**WHAT TO DO**. From the first line to the last, reproduce the data exactly.

▬▬▬▬▬▬▬▬▬▬

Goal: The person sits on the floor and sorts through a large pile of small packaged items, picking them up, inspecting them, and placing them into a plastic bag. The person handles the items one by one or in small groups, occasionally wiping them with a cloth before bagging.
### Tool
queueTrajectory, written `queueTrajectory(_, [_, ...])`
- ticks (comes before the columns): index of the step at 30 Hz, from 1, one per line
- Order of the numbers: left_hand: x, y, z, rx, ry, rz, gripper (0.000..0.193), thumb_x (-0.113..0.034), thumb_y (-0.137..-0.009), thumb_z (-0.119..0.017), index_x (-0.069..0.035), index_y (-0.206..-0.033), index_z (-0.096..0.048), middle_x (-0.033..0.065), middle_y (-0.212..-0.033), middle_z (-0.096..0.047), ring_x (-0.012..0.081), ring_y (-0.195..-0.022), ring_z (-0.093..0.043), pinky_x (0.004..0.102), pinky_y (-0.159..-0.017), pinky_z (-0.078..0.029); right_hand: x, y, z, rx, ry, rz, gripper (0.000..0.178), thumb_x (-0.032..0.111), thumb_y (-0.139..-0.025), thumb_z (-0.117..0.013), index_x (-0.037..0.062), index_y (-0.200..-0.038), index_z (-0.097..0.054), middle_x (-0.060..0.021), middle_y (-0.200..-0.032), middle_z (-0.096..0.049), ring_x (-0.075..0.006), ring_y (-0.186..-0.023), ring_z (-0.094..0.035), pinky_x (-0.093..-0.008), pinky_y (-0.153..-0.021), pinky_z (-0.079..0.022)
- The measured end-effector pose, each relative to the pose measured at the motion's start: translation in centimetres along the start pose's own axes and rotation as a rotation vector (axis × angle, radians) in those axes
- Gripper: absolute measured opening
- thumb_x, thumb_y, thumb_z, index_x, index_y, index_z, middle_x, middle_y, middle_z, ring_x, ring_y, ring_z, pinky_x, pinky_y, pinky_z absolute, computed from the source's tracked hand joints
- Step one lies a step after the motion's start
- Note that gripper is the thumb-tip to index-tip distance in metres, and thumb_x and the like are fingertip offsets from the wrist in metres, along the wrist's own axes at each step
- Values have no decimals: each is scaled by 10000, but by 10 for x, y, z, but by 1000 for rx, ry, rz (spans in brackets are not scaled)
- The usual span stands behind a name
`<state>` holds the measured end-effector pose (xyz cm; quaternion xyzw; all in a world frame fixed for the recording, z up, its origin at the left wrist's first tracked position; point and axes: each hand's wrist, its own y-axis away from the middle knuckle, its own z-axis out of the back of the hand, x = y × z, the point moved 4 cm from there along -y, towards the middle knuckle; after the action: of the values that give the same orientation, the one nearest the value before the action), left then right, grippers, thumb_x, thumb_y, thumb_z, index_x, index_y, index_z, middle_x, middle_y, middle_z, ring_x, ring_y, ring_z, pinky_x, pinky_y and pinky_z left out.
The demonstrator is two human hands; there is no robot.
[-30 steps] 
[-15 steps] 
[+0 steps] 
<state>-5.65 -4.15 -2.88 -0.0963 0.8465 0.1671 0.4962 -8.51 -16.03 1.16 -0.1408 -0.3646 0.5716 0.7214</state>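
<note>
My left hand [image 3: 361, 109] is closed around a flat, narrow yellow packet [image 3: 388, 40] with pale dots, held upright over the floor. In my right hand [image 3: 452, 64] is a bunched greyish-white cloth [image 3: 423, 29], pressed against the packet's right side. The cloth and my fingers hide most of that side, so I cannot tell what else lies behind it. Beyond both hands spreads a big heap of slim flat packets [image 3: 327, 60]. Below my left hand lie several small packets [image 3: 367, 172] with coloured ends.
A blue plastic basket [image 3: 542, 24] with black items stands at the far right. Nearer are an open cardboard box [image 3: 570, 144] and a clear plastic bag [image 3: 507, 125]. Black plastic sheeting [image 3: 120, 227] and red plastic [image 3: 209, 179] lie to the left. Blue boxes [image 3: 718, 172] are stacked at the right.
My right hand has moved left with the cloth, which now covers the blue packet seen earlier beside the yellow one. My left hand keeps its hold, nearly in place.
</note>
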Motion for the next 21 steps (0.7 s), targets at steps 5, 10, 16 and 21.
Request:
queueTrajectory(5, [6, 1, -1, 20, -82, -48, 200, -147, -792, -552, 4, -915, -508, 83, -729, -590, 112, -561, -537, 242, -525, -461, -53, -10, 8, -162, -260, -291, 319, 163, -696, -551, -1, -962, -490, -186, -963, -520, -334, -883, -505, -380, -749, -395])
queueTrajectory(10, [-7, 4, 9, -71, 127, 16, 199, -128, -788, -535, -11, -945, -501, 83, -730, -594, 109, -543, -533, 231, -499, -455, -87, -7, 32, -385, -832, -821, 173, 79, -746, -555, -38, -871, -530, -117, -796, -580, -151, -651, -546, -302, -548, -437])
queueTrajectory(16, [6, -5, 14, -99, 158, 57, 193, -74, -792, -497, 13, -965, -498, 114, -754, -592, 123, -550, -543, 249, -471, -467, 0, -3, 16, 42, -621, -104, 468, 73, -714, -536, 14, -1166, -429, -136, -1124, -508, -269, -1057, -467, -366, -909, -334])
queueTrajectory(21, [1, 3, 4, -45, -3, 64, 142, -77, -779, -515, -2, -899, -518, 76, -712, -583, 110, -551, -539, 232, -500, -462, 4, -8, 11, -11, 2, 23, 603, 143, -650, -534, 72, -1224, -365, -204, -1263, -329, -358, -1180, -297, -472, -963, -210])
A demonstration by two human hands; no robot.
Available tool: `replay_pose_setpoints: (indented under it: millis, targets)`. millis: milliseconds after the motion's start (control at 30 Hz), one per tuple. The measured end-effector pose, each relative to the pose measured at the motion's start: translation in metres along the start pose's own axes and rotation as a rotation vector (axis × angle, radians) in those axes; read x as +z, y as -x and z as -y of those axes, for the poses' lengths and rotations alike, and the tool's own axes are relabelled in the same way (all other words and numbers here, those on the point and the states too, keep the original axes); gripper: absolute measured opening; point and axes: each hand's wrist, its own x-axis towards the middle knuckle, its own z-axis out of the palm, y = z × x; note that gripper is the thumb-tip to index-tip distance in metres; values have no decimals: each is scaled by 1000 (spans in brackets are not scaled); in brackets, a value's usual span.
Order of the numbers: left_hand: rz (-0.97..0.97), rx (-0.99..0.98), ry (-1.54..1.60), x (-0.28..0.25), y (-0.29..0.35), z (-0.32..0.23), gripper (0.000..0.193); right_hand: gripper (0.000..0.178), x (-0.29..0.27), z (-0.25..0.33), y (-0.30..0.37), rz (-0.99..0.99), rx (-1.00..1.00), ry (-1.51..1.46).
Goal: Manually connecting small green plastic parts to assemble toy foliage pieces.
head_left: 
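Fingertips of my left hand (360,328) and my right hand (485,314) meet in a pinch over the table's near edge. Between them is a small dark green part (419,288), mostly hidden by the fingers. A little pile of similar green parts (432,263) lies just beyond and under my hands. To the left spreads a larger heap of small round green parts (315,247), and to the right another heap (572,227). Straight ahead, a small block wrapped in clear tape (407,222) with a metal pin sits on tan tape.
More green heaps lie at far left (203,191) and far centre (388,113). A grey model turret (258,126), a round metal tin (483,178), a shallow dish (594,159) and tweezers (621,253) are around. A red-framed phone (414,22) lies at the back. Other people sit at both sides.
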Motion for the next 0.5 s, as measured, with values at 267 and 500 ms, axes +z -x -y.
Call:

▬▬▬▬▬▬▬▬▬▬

**TASK RESPONSE**.
Goal: The person sits on the floor and sorts through a large pile of small packaged items, picking them up, inspecting them, and placing them into a plastic bag. The person handles the items one by one or in small groups, occasionally wiping them with a cloth before bagging.
### Tool
queueTrajectory, written `queueTrajectory(_, [_, ...])`
- ticks (comes before the columns): index of the step at 30 Hz, from 1, one per line
- Order of the numbers: left_hand: x, y, z, rx, ry, rz, gripper (0.000..0.193), thumb_x (-0.113..0.034), thumb_y (-0.137..-0.009), thumb_z (-0.119..0.017), index_x (-0.069..0.035), index_y (-0.206..-0.033), index_z (-0.096..0.048), middle_x (-0.033..0.065), middle_y (-0.212..-0.033), middle_z (-0.096..0.047), ring_x (-0.012..0.081), ring_y (-0.195..-0.022), ring_z (-0.093..0.043), pinky_x (0.004..0.102), pinky_y (-0.159..-0.017), pinky_z (-0.078..0.029); right_hand: x, y, z, rx, ry, rz, gripper (0.000..0.178), thumb_x (-0.032..0.111), thumb_y (-0.139..-0.025), thumb_z (-0.117..0.013), index_x (-0.037..0.062), index_y (-0.200..-0.038), index_z (-0.097..0.054), middle_x (-0.060..0.021), middle_y (-0.200..-0.032), middle_z (-0.096..0.049), ring_x (-0.075..0.006), ring_y (-0.186..-0.023), ring_z (-0.094..0.035), pinky_x (-0.093..-0.008), pinky_y (-0.153..-0.021), pinky_z (-0.079..0.022)
- The measured end-effector pose, each relative to the pose measured at the motion's start: translation in centimetres along the start pose's own axes and rotation as a rotation vector (axis × angle, radians) in those axes
- Gripper: absolute measured opening
- thumb_x, thumb_y, thumb_z, index_x, index_y, index_z, middle_x, middle_y, middle_z, ring_x, ring_y, ring_z, pinky_x, pinky_y, pinky_z absolute, computed from the source's tracked hand joints
- Step one lies a step after the motion's start
- Note that gripper is the thumb-tip to index-tip distance in metres, and thumb_x and the like are fingertip offsets from the wrist in metres, along the wrist's own axes at each step
- Values have no decimals: each is scaled by 10000, but by 10 for x, y, z, but by 1000 for rx, ry, rz (spans in brackets are not scaled)
- The usual span stands behind a name
`<state>` holds the measured end-effector pose (xyz cm; quaternion xyzw; all in a world frame fixed for the recording, z up, its origin at the left wrist's first tracked position; point and axes: each hand's wrist, its own y-axis away from the middle knuckle, its own z-axis out of the back of the hand, x = y × z, the point moved 4 cm from there along -y, towards the middle knuckle; after the action: of the values that give the same orientation, the one nearest the value before the action), left then right, grippers, thumb_x, thumb_y, thumb_z, index_x, index_y, index_z, middle_x, middle_y, middle_z, ring_x, ring_y, ring_z, pinky_x, pinky_y and pinky_z left out.
The demonstrator is two human hands; there is no robot.
[-30 steps] 
[-15 steps] 
[+0 steps] 
<state>-5.65 -4.15 -2.88 -0.0963 0.8465 0.1671 0.4962 -8.51 -16.03 1.16 -0.1408 -0.3646 0.5716 0.7214</state>
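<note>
My left hand [image 3: 361, 109] is closed around a flat, narrow yellow packet [image 3: 388, 40] with pale dots, held upright over the floor. In my right hand [image 3: 452, 64] is a bunched greyish-white cloth [image 3: 423, 29], pressed against the packet's right side. The cloth and my fingers hide most of that side, so I cannot tell what else lies behind it. Beyond both hands spreads a big heap of slim flat packets [image 3: 327, 60]. Below my left hand lie several small packets [image 3: 367, 172] with coloured ends.
A blue plastic basket [image 3: 542, 24] with black items stands at the far right. Nearer are an open cardboard box [image 3: 570, 144] and a clear plastic bag [image 3: 507, 125]. Black plastic sheeting [image 3: 120, 227] and red plastic [image 3: 209, 179] lie to the left. Blue boxes [image 3: 718, 172] are stacked at the right.
My right hand has moved left with the cloth, which now covers the blue packet seen earlier beside the yellow one. My left hand keeps its hold, nearly in place.
</note>
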Motion for the next 21 steps (0.7 s), targets at steps 5, 10, 16 and 21.
Request:
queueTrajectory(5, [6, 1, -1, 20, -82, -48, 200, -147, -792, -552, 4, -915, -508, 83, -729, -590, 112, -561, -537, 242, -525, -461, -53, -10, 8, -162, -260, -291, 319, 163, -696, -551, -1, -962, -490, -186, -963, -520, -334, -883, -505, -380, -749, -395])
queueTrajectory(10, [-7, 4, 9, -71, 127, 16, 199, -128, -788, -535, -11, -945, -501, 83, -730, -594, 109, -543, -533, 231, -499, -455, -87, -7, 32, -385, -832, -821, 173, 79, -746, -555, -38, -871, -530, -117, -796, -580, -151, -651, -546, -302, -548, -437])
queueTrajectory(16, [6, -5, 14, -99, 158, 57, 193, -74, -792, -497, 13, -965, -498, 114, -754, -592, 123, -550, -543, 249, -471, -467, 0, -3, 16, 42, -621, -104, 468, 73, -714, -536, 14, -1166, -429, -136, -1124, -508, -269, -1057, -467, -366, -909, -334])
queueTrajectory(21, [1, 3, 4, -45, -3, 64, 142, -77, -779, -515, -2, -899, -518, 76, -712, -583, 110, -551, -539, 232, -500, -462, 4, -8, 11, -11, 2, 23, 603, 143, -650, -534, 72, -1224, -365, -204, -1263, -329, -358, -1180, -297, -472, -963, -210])
A demonstration by two human hands; no robot.
Available tool: `replay_pose_setpoints: (indented under it: millis, targets)`. millis: milliseconds after the motion's start (control at 30 Hz), one per tuple. The measured end-effector pose, each relative to the pose measured at the motion's start: translation in metres along the start pose's own axes and rotation as a rotation vector (axis × angle, radians) in those axes; read x as +z, y as -x and z as -y of those axes, for the poses' lengths and rotations alike, and the tool's own axes are relabelled in the same way (all other words and numbers here, those on the point and the states too, keep the original axes); gripper: absolute measured opening; point and axes: each hand's wrist, its own x-axis towards the middle knuckle, its own z-axis out of the palm, y = z × x; note that gripper is the thumb-tip to index-tip distance in metres; values have no decimals: each is scaled by 1000 (spans in brackets are not scaled); in brackets, a value's usual span.
Order of the numbers: left_hand: rz (-0.97..0.97), rx (-0.99..0.98), ry (-1.54..1.60), x (-0.28..0.25), y (-0.29..0.35), z (-0.32..0.23), gripper (0.000..0.193); right_hand: gripper (0.000..0.178), x (-0.29..0.27), z (-0.25..0.33), y (-0.30..0.37), rz (-0.99..0.99), rx (-1.00..1.00), ry (-1.51..1.46).
Goal: Manually connecting small green plastic parts to assemble toy foliage pieces.
head_left: 
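Fingertips of my left hand (360,328) and my right hand (485,314) meet in a pinch over the table's near edge. Between them is a small dark green part (419,288), mostly hidden by the fingers. A little pile of similar green parts (432,263) lies just beyond and under my hands. To the left spreads a larger heap of small round green parts (315,247), and to the right another heap (572,227). Straight ahead, a small block wrapped in clear tape (407,222) with a metal pin sits on tan tape.
More green heaps lie at far left (203,191) and far centre (388,113). A grey model turret (258,126), a round metal tin (483,178), a shallow dish (594,159) and tweezers (621,253) are around. A red-framed phone (414,22) lies at the back. Other people sit at both sides.
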Motion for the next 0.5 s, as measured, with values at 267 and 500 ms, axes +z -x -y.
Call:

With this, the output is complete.